### [Exercise brief]
Please retype the listing below exactly as it stands, skipping any pictures.

### [Given data]
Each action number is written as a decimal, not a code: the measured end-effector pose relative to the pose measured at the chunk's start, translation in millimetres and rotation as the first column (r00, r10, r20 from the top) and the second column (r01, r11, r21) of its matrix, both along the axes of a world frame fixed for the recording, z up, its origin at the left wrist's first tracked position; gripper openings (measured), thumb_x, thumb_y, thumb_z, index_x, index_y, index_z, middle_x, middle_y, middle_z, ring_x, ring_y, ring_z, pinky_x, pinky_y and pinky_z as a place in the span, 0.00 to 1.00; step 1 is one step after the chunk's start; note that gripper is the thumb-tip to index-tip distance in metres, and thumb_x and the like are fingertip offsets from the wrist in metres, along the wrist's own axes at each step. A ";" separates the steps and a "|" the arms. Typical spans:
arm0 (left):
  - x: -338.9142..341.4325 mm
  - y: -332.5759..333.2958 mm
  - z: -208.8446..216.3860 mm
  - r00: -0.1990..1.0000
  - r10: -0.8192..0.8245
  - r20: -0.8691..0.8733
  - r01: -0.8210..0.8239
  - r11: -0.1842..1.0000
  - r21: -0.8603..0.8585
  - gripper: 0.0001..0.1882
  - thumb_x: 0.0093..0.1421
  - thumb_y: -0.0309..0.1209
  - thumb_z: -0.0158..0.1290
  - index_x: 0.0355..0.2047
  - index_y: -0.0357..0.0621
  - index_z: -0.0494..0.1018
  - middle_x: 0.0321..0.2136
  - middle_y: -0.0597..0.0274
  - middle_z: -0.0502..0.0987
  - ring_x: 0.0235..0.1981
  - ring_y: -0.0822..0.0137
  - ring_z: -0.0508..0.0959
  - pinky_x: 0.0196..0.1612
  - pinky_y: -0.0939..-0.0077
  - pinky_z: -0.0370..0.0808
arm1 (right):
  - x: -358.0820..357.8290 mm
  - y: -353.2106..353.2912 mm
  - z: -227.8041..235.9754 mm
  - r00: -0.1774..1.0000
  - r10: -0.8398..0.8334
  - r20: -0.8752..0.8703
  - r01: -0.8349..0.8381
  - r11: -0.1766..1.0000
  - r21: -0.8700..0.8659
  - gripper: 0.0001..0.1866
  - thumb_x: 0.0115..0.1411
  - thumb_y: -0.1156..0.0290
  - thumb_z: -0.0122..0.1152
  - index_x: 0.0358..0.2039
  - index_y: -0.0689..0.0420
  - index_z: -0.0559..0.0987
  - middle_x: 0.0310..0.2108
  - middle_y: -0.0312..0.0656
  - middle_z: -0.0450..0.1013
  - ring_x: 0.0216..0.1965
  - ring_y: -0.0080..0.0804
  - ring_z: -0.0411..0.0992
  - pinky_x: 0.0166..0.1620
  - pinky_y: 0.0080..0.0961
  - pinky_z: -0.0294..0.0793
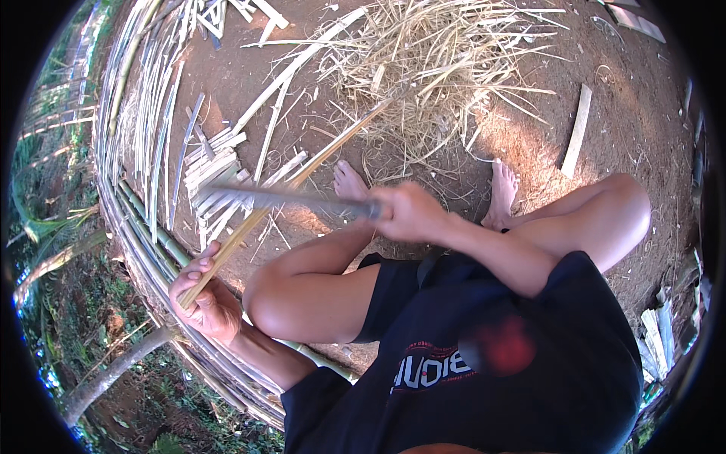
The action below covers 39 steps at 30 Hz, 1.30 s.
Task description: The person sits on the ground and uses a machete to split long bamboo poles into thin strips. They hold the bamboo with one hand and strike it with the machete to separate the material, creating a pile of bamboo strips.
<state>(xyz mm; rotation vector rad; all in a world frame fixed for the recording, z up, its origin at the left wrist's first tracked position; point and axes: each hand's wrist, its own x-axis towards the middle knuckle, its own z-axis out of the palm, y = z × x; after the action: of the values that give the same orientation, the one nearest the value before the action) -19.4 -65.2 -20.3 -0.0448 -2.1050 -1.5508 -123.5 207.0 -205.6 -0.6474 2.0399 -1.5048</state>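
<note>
Tan, likely light, springy and sharp-edged, the strip [316, 166] is best held below-left of the knife [302, 198], where the left hand [212, 304] grasps it, the right hand [414, 214] clenching the knife.

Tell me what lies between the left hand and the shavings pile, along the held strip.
In the head view, a motion-blurred blade, held in the right hand, crosses in front of the strip there; contact is unclear.

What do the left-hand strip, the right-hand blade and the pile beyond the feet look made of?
Strip: likely split bamboo; long, slim, yellow-brown, smooth-looking.
Blade: probably metal, grey; motion blur leaves the finish unclear.
Pile: dry plant shavings, possibly bamboo too; pale, mostly matte, thin tangled strands.
</note>
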 end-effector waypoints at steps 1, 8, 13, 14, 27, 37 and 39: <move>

### [Written reply]
Each action number is written as a decimal, not a code: the measured end-effector pose relative to the pose measured at the chunk's start, translation in millimetres and rotation as the first column (r00, r10, r20 from the top) and the second column (r01, r11, r21) of its matrix, both along the axes of a world frame fixed for the recording, z up, its origin at the left wrist's first tracked position; gripper openings (measured), thumb_x, thumb_y, thumb_z, index_x, index_y, index_z, middle_x, middle_y, middle_z, ring_x, ring_y, ring_z, pinky_x, pinky_y and pinky_z as a place in the span, 0.00 to 1.00; step 1 is one step after the chunk's start; note that gripper is the thumb-tip to index-tip distance in metres, and thumb_x and the like are fingertip offsets from the wrist in metres, along the wrist's own axes at each step. A ";" separates the steps and a "|" the arms. Typical spans:
arm0 (left):
  - x: -338.9142..341.4325 mm
  - y: -332.5759..333.2958 mm
  - z: -208.8446..216.3860 mm
  - r00: -0.1990..1.0000
  - r10: -0.8192..0.8245
  - r20: -0.8691..0.8733
  - r01: -0.8210..0.8239
  - r11: -0.1842..1.0000
  - r21: -0.8603..0.8585
  - gripper: 0.0001..0.1882
  - thumb_x: 0.0093..0.1421
  - thumb_y: -0.0309..0.1209
  - thumb_z: -0.0158..0.1290
  - index_x: 0.0355..0.2047
  - index_y: -0.0357..0.0621
  - index_z: -0.0494..0.1018
  - middle_x: 0.0321..0.2136
  - middle_y: -0.0597..0.0274
  - middle_z: -0.0502..0.0987
  - ring_x: 0.0235..0.1981
  - ring_y: -0.0822..0.0137
  - ring_z: -0.0508..0.0959
  - pinky_x: 0.0196..0.1612
  - pinky_y: -0.0939..-0.0077
  - pinky_z: -0.0370..0.0808
arm1 (right):
  - x: -358.0820..357.8290 mm
  - y: -353.2106..353.2912 mm
  - z: -227.8041..235.9754 mm
  - r00: -0.1774..1.0000
  - r10: -0.8398..0.8334
  - r20: -0.8752..0.8703
  - r01: -0.8349..0.8381
  - r11: -0.1766..1.0000
  - r21: -0.8700..0.8659
  - gripper: 0.0001..0.1866
  - thumb_x: 0.0115..0.1411
  - thumb_y: -0.1156..0.0290
  - thumb_z: -0.0122..0.1152
  - index_x: 0.0358..0.2039
  - index_y: -0.0689..0.0420
  - index_z: -0.0559..0.0987
  - middle_x: 0.0310..0.2108
  - middle_y: -0.0312..0.0656
  - middle_z: -0.0450..0.1013
  - ring_x: 0.0216..0.1965
  - ring_y: -0.0080..0.0804
  - ring_z: -0.0411..0.0992
  - pinky_x: 0.0166..0.1620
  - pinky_y: 0.0080..0.0961
  - pinky_z: -0.0294..0.0793
The action below covers 39 steps at 30 Hz, 1.30 s.
Task description: The person sits on the ground and uses a machete to split long bamboo poles into thin strips. They hold the bamboo with one hand and strike it with the machete to separate the material, creating a pile of bamboo strips.
<state>(xyz mm; rotation vector rad; all in a world frame fixed for the recording, z up, its origin at the left wrist's first tracked position; point and axes: each hand's wrist, its own x-axis towards the middle knuckle, its own z-axis out of the palm, y = z × x; after the action: of the values that give the same orientation, the one nearest the value before the action) -19.4 -65.2 -20.3 -0.0448 -2.1050 -1.5508 -123.5 207.0 -205.6 -0.6474 2.0399 -1.5048</state>
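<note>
Tan, likely light, springy and sharp-edged, the strip [316, 166] is best held below-left of the knife [302, 198], where the left hand [212, 304] grasps it, the right hand [414, 214] clenching the knife.

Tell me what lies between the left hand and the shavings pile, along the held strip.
In the head view, a motion-blurred blade, held in the right hand, crosses in front of the strip there; contact is unclear.

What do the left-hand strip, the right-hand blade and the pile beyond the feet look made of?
Strip: likely split bamboo; long, slim, yellow-brown, smooth-looking.
Blade: probably metal, grey; motion blur leaves the finish unclear.
Pile: dry plant shavings, possibly bamboo too; pale, mostly matte, thin tangled strands.
</note>
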 end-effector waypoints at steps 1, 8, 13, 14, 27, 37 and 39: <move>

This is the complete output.